Due interpellanze criticano duramente la candidatura del rettore palermitano. Schizzi di veleno sulla contesa sicula. Al centro del caso finisce la presunta ineleggibilità di Micari, che durante la corsa verso Palazzo d’Orleans non si è dimesso dal vertice dell’ateneo palermitano
Le interpellanze confermano l’assenza di norme che sanciscono espressamente l’incompatibilità tra l’incarico di rettore e di presidente o deputato regionale. Eppure, si legge ancora, «sorge il legittimo sospetto che una figura, quale quella del rettore di una università, che mantiene la sua carica di potere apicale di una istituzione pubblica con una fortissima valenza economica sul territorio regionale possa utilizzare la sua influenza al fine di condizionare le scelte di voto di interi gruppi di persone». Il tema non è la fondatezza delle accuse, che del resto l’esecutivo difficilmente potrà chiarire in tempo utile. Eppure la vicenda racconta bene le tensioni e i veleni della partita siciliana. I deputati citano una sentenza della Corte Costituzionale, che qualche anno fa in Valle d’Aosta ha ritenuto ragionevole l’ipotesi di uno specifico caso di ineleggibilità relativamente alla figura del rettore universitario. Ma soprattuto criticano una decisione che considerano sbagliata. «Va rimarcata – si legge ancora – l’inopportunità istituzionale della candidatura, considerata quella che gli interpellanti giudicano una manifesta violazione dello statuto dell’università di Palermo, e tenuto conto del potenziale danno patrimoniale e di immagine che rischia di arrecare allo stesso ateneo».

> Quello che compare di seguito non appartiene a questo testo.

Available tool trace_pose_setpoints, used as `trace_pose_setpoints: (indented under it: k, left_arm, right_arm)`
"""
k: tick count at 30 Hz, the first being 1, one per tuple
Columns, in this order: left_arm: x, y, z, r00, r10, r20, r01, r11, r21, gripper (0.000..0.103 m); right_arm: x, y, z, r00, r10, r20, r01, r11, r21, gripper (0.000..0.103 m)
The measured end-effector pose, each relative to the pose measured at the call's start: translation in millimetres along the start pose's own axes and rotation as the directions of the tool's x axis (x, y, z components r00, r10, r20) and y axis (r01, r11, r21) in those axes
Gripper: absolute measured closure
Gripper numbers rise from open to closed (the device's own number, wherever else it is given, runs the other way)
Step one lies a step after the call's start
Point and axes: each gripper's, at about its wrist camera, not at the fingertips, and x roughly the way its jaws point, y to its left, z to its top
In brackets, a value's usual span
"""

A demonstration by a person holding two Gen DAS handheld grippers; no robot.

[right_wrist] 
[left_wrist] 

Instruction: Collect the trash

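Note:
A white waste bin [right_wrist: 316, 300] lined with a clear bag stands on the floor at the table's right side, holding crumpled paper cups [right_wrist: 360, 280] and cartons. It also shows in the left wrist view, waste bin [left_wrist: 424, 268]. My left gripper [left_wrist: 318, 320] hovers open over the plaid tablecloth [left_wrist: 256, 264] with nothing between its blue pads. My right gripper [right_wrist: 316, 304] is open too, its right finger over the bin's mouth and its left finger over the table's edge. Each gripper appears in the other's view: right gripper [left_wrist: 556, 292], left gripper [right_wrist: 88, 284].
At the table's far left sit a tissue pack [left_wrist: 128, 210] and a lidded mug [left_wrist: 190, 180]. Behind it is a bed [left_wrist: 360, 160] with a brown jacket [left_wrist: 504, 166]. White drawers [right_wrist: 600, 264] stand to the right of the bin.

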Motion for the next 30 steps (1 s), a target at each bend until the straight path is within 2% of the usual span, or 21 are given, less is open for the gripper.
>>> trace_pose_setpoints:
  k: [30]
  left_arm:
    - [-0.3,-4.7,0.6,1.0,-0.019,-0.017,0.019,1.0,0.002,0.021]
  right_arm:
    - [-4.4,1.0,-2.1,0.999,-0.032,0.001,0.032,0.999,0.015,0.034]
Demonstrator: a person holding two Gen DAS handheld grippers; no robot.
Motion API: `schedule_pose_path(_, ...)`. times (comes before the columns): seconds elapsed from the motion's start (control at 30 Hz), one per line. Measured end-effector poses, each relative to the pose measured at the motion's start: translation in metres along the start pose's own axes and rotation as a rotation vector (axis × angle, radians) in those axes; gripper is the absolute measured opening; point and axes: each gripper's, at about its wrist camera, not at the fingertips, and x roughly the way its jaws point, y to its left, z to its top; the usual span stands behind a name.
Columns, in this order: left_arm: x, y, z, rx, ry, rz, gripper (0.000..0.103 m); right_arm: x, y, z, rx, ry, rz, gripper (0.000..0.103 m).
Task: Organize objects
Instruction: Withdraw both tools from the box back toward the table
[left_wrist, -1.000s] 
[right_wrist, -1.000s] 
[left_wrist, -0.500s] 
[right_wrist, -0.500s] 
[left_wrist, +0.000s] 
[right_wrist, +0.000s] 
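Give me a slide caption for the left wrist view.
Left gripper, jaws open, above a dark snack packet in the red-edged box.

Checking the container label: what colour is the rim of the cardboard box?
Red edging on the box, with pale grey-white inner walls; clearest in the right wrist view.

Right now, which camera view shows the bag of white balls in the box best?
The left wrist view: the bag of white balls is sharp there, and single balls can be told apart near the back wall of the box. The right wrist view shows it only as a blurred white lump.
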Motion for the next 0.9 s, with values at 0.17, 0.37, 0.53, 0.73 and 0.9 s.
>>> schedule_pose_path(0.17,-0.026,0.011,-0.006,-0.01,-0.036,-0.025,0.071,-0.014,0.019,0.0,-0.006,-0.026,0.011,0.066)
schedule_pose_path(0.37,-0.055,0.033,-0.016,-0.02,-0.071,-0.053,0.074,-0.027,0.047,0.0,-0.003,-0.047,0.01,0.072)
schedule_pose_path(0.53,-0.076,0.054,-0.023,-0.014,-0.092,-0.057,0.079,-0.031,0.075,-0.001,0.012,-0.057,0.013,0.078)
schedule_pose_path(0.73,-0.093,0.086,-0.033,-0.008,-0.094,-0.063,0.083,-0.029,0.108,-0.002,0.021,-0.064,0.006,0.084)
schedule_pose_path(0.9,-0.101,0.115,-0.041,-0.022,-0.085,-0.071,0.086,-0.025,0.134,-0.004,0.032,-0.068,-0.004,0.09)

Giulia Di Vita va oltre. Nel suo documento anche la deputata chiama in causa il presidente del Consiglio e i ministri dell’Istruzione, della Pubblica amministrazione e dell’Interno. «Il caso di Micari – scrive – rischia di costituire un pessimo esempio per per altre università statali e un pericoloso precedente». Durante gli anni di università a Palermo, ricorda la parlamentare, il candidato del centrosinistra è anche stato un suo professore. «Ho avuto il massimo rispetto per Micari, l’ho sempre stimato. Ecco perché mi aspettavo quantomeno le sue dimissioni».